● **Task instructions**:
Everything in the data below is to be reproduced without any deviation.

● **Data**:
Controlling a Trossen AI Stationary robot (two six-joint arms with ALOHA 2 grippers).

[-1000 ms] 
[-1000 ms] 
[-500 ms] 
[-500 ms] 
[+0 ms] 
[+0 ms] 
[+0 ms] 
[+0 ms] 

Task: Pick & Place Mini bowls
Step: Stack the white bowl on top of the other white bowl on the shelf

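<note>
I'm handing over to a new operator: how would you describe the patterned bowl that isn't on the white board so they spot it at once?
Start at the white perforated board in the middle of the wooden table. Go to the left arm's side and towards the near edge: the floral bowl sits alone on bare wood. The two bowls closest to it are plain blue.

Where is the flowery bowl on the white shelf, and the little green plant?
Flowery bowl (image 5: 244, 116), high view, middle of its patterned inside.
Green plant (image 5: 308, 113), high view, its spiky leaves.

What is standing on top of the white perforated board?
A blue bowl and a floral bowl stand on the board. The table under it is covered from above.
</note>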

● **Response below**:
Controlling a Trossen AI Stationary robot (two six-joint arms with ALOHA 2 grippers).

[-1000 ms] 
[-1000 ms] 
[-500 ms] 
[-500 ms] 
[+0 ms] 
[+0 ms] 
[+0 ms] 
[+0 ms] 

Task: Pick & Place Mini bowls
Step: Stack the white bowl on top of the other white bowl on the shelf

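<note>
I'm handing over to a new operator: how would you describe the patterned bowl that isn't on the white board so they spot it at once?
Start at the white perforated board in the middle of the wooden table. Go to the left arm's side and towards the near edge: the floral bowl sits alone on bare wood. The two bowls closest to it are plain blue.

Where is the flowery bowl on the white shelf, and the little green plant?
Flowery bowl (image 5: 244, 116), high view, middle of its patterned inside.
Green plant (image 5: 308, 113), high view, its spiky leaves.

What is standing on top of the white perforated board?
A blue bowl and a floral bowl stand on the board. The table under it is covered from above.
</note>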

Nothing further remains to be added to the answer.